# What needs to be done
The word "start" marks the lines to report; pull each of them from the listing.

# Material provided

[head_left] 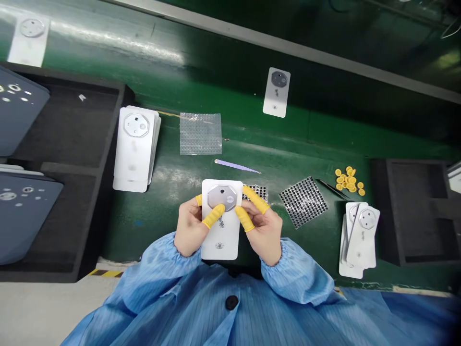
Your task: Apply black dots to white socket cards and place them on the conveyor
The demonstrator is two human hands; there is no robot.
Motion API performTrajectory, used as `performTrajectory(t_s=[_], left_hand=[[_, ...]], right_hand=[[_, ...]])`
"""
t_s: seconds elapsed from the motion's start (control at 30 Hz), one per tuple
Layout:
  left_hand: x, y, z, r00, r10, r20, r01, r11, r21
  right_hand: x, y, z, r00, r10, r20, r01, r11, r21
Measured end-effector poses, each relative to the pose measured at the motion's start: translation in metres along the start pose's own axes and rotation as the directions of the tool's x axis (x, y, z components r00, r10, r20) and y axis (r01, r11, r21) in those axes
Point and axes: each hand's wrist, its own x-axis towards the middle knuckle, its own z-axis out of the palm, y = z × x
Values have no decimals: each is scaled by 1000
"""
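Between my two hands I hold a white phone back cover (220, 240) with a silver octagonal camera plate near its top. My left hand (192, 226) grips its left side, with the yellow-cotted thumb lying on the camera plate's lower edge. At the right edge my right hand (264, 230) closes on the cover, thumb at the front and other fingers partly behind; yellow finger cots cover thumb and forefinger. Partly hidden behind this hand is a sheet of black dots (260, 193). Purple tweezers (237, 166) lie just beyond the cover.
White covers are stacked at left (133, 149) and right (363, 238); one cover (276, 93) lies farther back. Nearby are bubble wrap (200, 134), a dotted sheet (303, 202), black tweezers (333, 190) and yellow finger cots (347, 181). Black trays (118, 125) (392, 216) flank the green table.
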Motion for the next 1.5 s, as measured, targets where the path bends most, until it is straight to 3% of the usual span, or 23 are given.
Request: performTrajectory(t_s=[0.13,0.33,0.43,0.6,0.73,0.83,0.93,1.0,1.03,1.1,1.13,1.23,1.37,1.5], left_hand=[[5,1,-7,1000,-13,-26,14,999,40],[11,11,-20,991,-112,68,113,994,-12],[9,14,-22,991,-120,54,122,991,-47],[5,10,-18,997,-81,16,82,991,-101],[8,6,-21,996,-94,-2,94,995,-36],[15,8,-38,991,47,-129,-34,994,99],[19,14,-63,918,311,-248,-230,923,307],[19,15,-74,880,423,-217,-274,824,497],[18,14,-76,887,431,-163,-265,766,585],[17,8,-70,933,358,-30,-242,688,684],[16,4,-63,956,292,38,-238,691,683],[14,-6,-33,973,128,191,-214,809,547],[12,-10,-5,973,56,222,-143,906,397],[10,-9,-2,973,91,211,-173,892,418]], right_hand=[[2,8,3,997,50,61,-51,999,15],[13,8,8,987,63,147,-76,994,82],[15,6,10,985,57,161,-76,990,118],[9,6,13,985,47,163,-62,994,88],[6,9,10,978,-16,206,12,1000,22],[10,20,-3,956,-160,245,213,955,-209],[15,38,-17,883,-352,312,467,731,-497],[18,48,-22,831,-433,350,556,647,-521],[19,50,-23,815,-461,351,579,647,-497],[19,48,-24,810,-494,317,587,681,-438],[19,44,-25,811,-505,295,585,697,-415],[15,29,-29,807,-511,294,589,723,-360],[14,13,-34,780,-481,399,606,739,-293],[19,8,-30,805,-477,354,577,769,-275]])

# Response area
t_s: seconds elapsed from the motion's start (control at 30 Hz), one per tuple
Measured end-effector poses, each relative to the pose measured at the motion's start: translation in metres along the start pose's own axes and rotation as the directions of the tool's x axis (x, y, z components r00, r10, r20) and y axis (r01, r11, r21) in those axes

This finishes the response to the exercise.